• **What you need to do**
All the data below goes into the copy word for word, but the pictures don't.

• **Source material**
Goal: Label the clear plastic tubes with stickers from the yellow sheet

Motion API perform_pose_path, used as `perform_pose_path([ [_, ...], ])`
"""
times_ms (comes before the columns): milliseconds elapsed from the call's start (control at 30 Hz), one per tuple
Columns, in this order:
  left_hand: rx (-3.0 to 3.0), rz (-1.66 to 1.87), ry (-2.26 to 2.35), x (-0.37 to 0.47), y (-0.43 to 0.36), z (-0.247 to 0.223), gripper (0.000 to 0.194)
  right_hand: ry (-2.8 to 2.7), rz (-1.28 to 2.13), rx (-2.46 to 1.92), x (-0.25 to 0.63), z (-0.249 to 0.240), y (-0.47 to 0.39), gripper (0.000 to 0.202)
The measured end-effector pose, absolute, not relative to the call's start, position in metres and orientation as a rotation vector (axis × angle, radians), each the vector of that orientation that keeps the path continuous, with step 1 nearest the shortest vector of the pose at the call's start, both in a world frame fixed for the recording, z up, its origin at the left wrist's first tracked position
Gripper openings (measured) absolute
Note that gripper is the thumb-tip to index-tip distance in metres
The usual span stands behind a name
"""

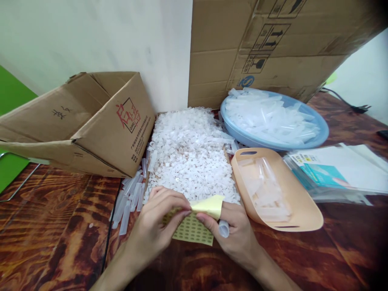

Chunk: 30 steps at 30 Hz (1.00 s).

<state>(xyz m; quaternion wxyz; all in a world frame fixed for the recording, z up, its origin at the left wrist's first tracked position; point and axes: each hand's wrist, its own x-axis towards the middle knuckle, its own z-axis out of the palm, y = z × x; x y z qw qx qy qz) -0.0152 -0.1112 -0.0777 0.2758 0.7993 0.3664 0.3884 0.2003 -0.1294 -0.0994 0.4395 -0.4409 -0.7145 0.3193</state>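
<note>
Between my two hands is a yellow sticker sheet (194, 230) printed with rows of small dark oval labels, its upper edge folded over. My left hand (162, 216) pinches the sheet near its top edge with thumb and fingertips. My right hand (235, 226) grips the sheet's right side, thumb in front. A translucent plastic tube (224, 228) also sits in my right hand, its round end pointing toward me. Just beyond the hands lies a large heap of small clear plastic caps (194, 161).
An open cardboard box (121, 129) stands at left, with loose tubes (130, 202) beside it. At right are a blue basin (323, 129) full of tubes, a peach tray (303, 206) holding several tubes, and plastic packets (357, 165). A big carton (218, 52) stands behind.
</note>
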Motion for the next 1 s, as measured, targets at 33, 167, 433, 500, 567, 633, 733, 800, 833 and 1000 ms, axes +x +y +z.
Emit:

• **Answer to this problem**
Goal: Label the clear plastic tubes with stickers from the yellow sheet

Motion API perform_pose_path, used as `perform_pose_path([ [_, ...], ])`
"""
times_ms (comes before the columns): milliseconds elapsed from the call's start (control at 30 Hz), one per tuple
Columns, in this order:
  left_hand: rx (-3.0 to 3.0), rz (-1.66 to 1.87), ry (-2.26 to 2.35), x (-0.37 to 0.47), y (-0.43 to 0.36), z (-0.247 to 0.223), gripper (0.000 to 0.194)
  right_hand: ry (-2.8 to 2.7), rz (-1.28 to 2.13), rx (-2.46 to 1.92), x (-0.25 to 0.63), z (-0.249 to 0.240), y (-0.47 to 0.39), gripper (0.000 to 0.202)
The measured end-effector pose, absolute, not relative to the call's start, position in metres and orientation as a rotation vector (axis × angle, radians), each the vector of that orientation that keeps the path continuous, with step 1 nearest the shortest vector of the pose at the call's start, both in a world frame fixed for the recording, z up, its origin at the left wrist's first tracked position
Gripper openings (measured) absolute
Note that gripper is the thumb-tip to index-tip distance in metres
The usual span stands behind a name
"""


Chunk: 30 steps at 30 Hz (1.00 s).

<state>(xyz m; quaternion wxyz; all in a world frame fixed for the recording, z up, its origin at the left wrist's first tracked position; point and axes: each hand's wrist, its own x-axis towards the middle knuckle, its own z-axis out of the palm, y = z × x; x y z qw qx qy qz) -0.0152 -0.1112 -0.0777 0.2758 0.7993 0.3664 0.3884 0.2003 -0.1294 -0.0994 0.4395 -0.4409 -0.7145 0.3193</state>
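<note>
Between my two hands is a yellow sticker sheet (194, 230) printed with rows of small dark oval labels, its upper edge folded over. My left hand (162, 216) pinches the sheet near its top edge with thumb and fingertips. My right hand (235, 226) grips the sheet's right side, thumb in front. A translucent plastic tube (224, 228) also sits in my right hand, its round end pointing toward me. Just beyond the hands lies a large heap of small clear plastic caps (194, 161).
An open cardboard box (121, 129) stands at left, with loose tubes (130, 202) beside it. At right are a blue basin (323, 129) full of tubes, a peach tray (303, 206) holding several tubes, and plastic packets (357, 165). A big carton (218, 52) stands behind.
</note>
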Motion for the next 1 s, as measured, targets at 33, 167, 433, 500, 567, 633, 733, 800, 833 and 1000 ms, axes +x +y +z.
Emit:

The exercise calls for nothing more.